But my dad was not perfect. He gave my sister and me lots of love, and
lots of support, and lots of care. But
he didn’t do those things perfectly. I’m
sure there were times, for example, when he disciplined us too much; I’m sure
there were other times when he didn’t discipline us enough!
God, our heavenly Father, on the
other hand, is perfectly just.
My earthly father also taught us
right from wrong by his words and by his actions—but not perfectly. He was a sinner, like every earthly dad.
God the Father, on the other
hand, is perfect. He never violated any
of those Ten Commandments that he gave to Moses on the stone tablets we heard
about in today’s first reading.
Some people have a poor image of
God because they mistakenly make their earthly fathers, who have failed them in
various ways, their standard of fatherhood.

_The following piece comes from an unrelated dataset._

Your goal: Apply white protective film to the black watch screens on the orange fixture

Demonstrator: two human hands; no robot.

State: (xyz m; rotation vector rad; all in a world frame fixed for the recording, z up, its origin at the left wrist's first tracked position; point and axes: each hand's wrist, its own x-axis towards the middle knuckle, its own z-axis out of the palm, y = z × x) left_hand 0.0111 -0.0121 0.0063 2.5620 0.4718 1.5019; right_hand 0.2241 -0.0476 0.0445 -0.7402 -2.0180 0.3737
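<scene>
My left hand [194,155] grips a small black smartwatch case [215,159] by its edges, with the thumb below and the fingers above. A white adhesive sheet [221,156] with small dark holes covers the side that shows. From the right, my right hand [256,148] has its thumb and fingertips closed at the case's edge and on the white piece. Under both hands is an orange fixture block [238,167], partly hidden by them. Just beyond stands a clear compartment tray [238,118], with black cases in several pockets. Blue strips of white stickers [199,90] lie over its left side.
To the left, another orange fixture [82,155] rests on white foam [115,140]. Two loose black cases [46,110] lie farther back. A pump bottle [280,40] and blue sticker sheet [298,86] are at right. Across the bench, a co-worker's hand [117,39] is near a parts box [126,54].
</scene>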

That leads them to look up to God and say, “You tell me to call you,
‘Father,’ and to love you with all my heart, but my earthly dad has hurt me and
let me down at certain times in my life.
Well, if that’s what fathers are like, God, then that must be what YOU
are like! So, I’m sorry, but there’s no
way I can love you so completely and unconditionally—since you’ll probably hurt
me, too.”
The right perspective is to see
God as the full expression of what it means to be a father—since he gave us his
“all” in giving us his only begotten Son—and to see our earthly fathers as reflecting the heavenly Father’s love to us. So instead of saying, “God the Father must be
like my earthly dad”; it’s more proper to say, “My dad is a little bit like God
the Father in all the ways he is good and loving to his family.”
And so, as we prepare to
celebrate Father’s Day in a few weeks, let’s thank the Lord for the ways our
earthly fathers have reflected his
love to us over the years, however imperfectly.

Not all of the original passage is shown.